Problem details: Within these records, how many lines hold "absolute"? Give the number alone.

Collected data entries
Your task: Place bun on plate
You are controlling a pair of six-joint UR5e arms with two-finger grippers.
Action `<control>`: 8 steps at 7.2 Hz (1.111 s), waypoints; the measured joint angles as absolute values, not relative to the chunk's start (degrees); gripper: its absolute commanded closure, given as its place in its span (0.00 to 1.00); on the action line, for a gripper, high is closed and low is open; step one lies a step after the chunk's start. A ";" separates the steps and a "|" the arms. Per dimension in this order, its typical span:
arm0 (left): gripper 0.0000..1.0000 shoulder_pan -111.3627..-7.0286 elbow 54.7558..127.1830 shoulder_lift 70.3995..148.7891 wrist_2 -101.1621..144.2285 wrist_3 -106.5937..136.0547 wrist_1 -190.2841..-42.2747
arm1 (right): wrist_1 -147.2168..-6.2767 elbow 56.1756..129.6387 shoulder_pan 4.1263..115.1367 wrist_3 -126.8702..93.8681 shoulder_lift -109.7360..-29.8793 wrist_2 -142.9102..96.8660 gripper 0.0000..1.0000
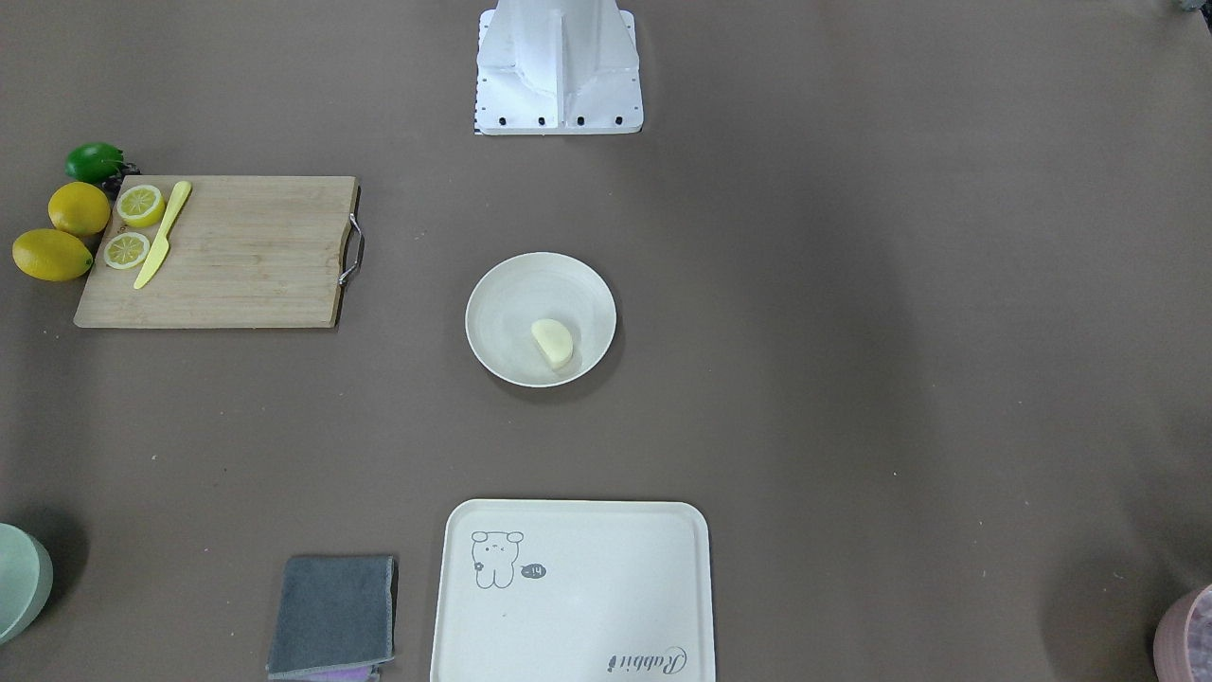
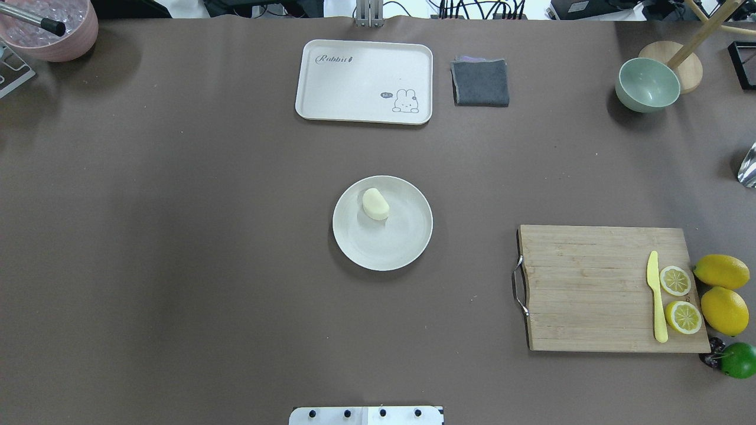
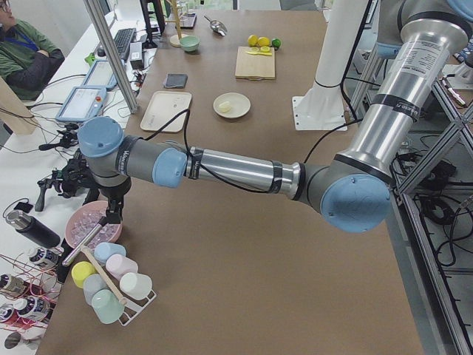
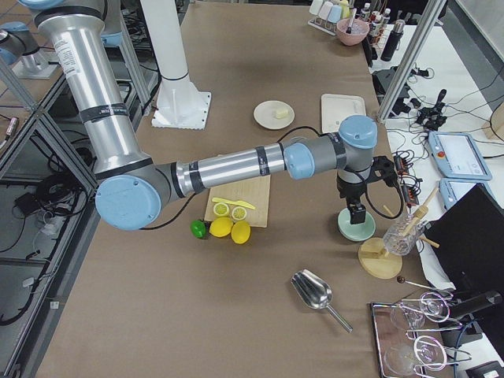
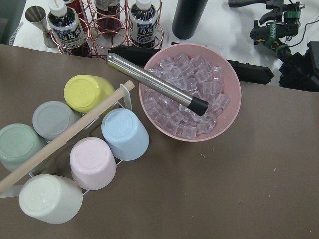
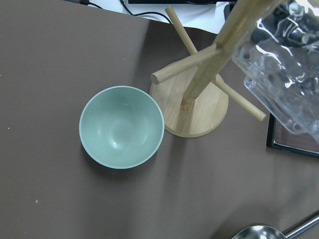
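**Bun on the plate, both grippers far off at the table's corners**

The bun lies inside the plate, resting at about 11 o'clock from the dish's middle in the overhead view. Nothing touches it. The plate sits on the brown table near its centre.

From the plate, in the overhead view, a cream tray with a small animal drawing lies at 12 o'clock. A folded grey cloth sits just beside the tray at its 3 o'clock. A wooden cutting board lies at 4 o'clock, carrying a yellow knife and two lemon halves. Whole lemons and a lime sit beside the board's outer edge.

Neither gripper is anywhere near the bun. The left gripper hangs over a pink bowl of ice at the plate's 10 o'clock, well apart from it. The right gripper hangs over a green bowl at the plate's 2 o'clock, next to a wooden stand. Only the side views show either gripper, so I cannot tell how their fingers are set.
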State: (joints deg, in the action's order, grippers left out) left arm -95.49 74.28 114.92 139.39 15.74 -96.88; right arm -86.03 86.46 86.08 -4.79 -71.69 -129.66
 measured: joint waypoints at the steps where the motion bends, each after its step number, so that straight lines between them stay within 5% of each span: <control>1: 0.02 -95.15 73.61 115.04 138.90 15.84 -96.82 | -86.02 86.25 86.17 -5.96 -71.85 -129.72 0.00; 8: 0.02 -91.11 72.89 113.87 136.09 25.23 -95.57 | -85.94 86.32 87.65 -9.51 -73.92 -130.37 0.00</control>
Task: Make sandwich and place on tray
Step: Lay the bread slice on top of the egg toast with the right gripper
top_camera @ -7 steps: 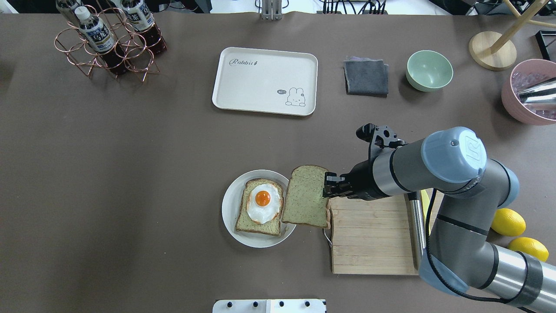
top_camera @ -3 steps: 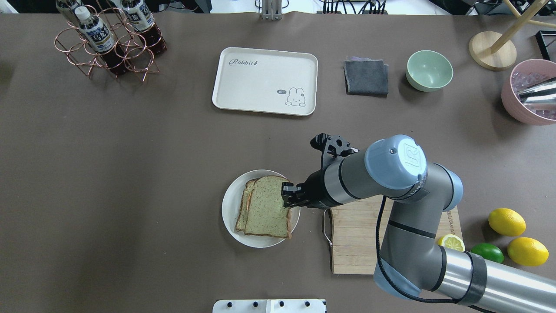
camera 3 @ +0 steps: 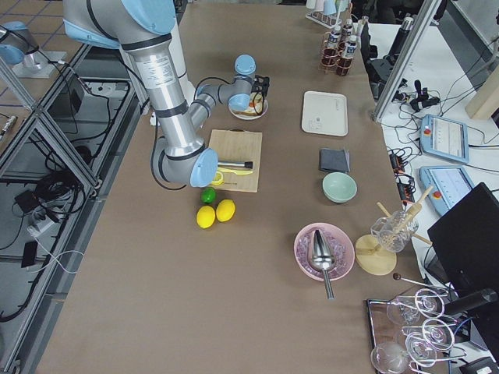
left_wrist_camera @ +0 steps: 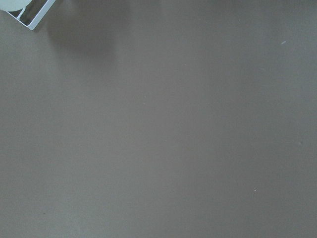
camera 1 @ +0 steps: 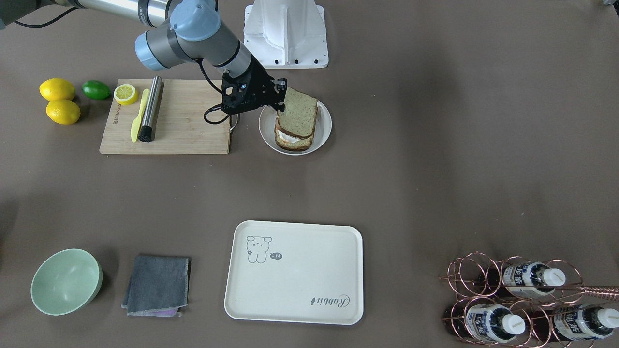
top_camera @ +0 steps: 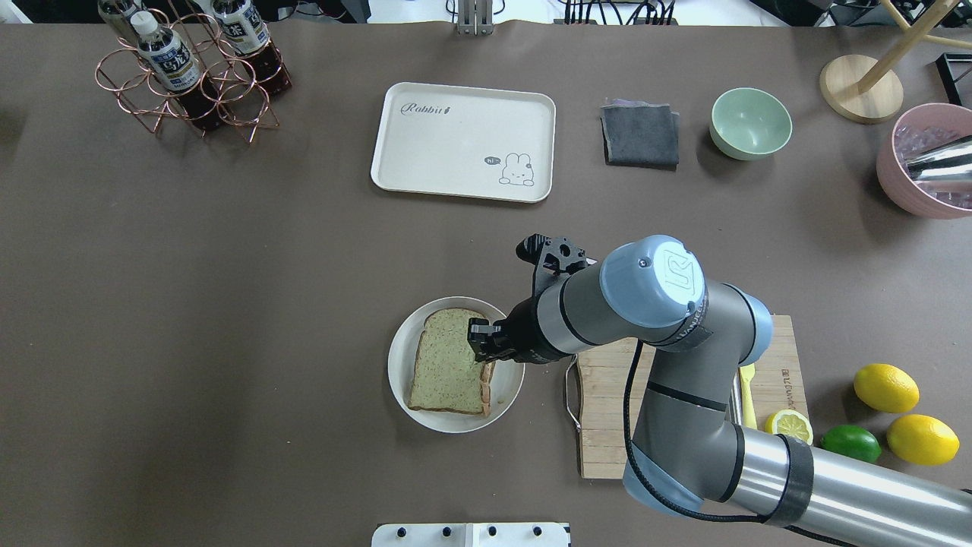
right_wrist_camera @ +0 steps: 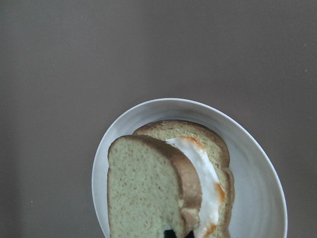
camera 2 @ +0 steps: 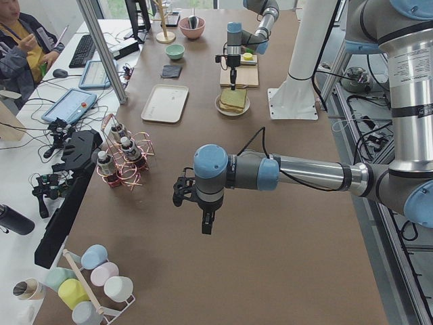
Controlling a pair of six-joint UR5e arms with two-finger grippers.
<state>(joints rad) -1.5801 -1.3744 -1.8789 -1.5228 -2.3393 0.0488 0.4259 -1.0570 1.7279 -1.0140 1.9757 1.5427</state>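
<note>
A round white plate (top_camera: 398, 357) holds a bread slice with the fried egg (right_wrist_camera: 205, 178) on it. My right gripper (top_camera: 480, 342) is shut on the right edge of a second tan bread slice (top_camera: 444, 365). It holds that slice over the egg, tilted, with the gripped edge raised (camera 1: 297, 113). The egg's white edge shows between the slices in the right wrist view. The cream tray (top_camera: 456, 137) lies bare at the far middle of the table. My left gripper (camera 2: 206, 227) hangs over bare table far from the plate; I cannot tell whether it is open or shut.
A bamboo cutting board (top_camera: 630, 410) lies right of the plate, with a yellow knife, a metal cylinder (camera 1: 151, 108) and a lemon half (top_camera: 788, 424). Lemons and a lime lie beyond it. A grey cloth (top_camera: 640, 135), a green bowl (top_camera: 750, 123) and a bottle rack (top_camera: 190, 72) stand along the far side.
My right gripper has carried the bread slice to the left, from beside the plate to over the egg. The egg is now covered in the overhead view.
</note>
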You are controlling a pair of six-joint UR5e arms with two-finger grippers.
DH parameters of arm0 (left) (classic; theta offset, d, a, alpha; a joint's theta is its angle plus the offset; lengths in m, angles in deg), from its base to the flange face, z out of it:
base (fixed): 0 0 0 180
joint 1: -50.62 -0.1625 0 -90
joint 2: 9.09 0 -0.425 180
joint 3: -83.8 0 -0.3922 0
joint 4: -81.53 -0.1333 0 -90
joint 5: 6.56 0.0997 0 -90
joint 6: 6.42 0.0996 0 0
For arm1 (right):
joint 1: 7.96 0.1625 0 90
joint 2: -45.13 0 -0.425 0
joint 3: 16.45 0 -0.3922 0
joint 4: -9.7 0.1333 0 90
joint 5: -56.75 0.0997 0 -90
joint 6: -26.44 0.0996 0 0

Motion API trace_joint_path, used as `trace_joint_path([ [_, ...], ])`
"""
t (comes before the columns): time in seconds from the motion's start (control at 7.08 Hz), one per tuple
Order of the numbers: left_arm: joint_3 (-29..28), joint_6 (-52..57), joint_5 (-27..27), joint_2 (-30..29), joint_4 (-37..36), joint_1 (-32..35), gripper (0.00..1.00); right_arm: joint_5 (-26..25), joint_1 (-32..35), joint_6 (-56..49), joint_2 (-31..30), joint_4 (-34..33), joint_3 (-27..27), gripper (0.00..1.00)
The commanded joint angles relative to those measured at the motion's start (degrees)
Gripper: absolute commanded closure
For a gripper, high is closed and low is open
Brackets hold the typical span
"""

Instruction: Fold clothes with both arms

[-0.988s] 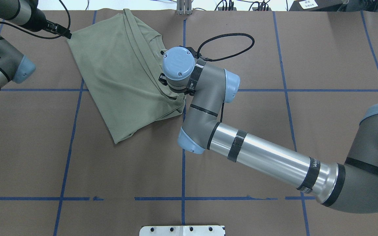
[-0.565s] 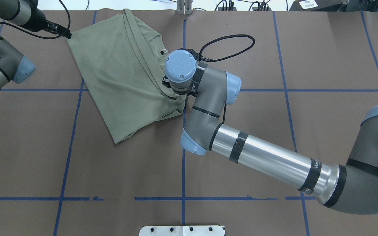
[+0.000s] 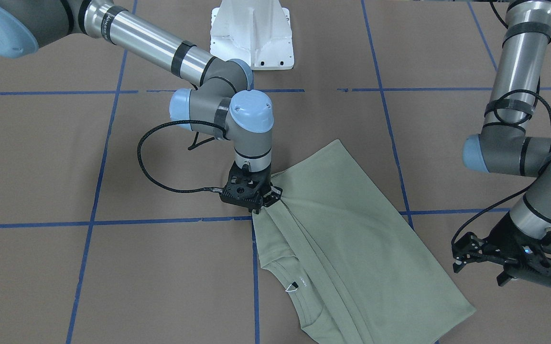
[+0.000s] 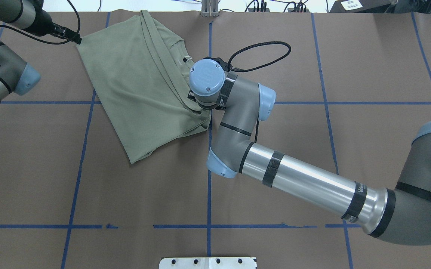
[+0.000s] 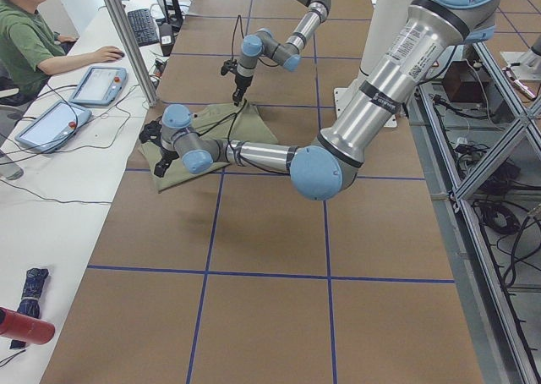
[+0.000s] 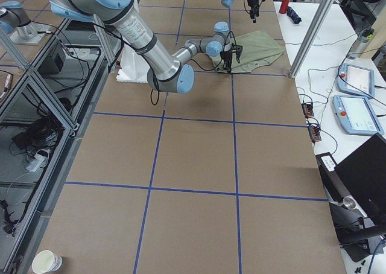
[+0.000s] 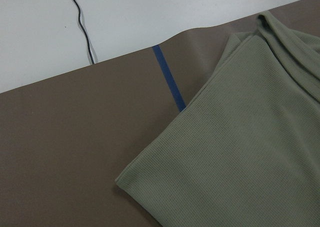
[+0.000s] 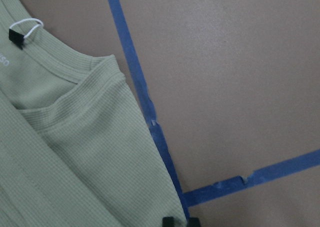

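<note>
Shirt (image 3: 351, 239) edge pinched in R hand (image 3: 271, 197); L hand (image 3: 478, 273) splayed nr corner.

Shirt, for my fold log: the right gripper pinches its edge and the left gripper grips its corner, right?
No. The left gripper hangs open beside the shirt, clear of its corner; the front-facing view shows it. The right gripper does pinch its edge.

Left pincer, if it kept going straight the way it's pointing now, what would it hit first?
Most likely the shirt, near the corner closest to the left pincer, which tilts down toward it. Depth is unclear, so it might touch the bare table beside that corner instead.
</note>
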Motion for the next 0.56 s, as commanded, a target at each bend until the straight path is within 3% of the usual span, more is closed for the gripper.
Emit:
trace_joint_path([
  [0.0,0.9,-0.2,-0.1,0.1,0.0,0.1,0.00,-0.1,-0.2,-0.1,-0.1,-0.1,0.0,1.00],
  [0.42,2.4,-0.9,0.0,1.2,0.0,0.0,0.00,1.8,1.2,-1.5,-1.6,-3.0,4.0,1.00],
])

Your solution: 2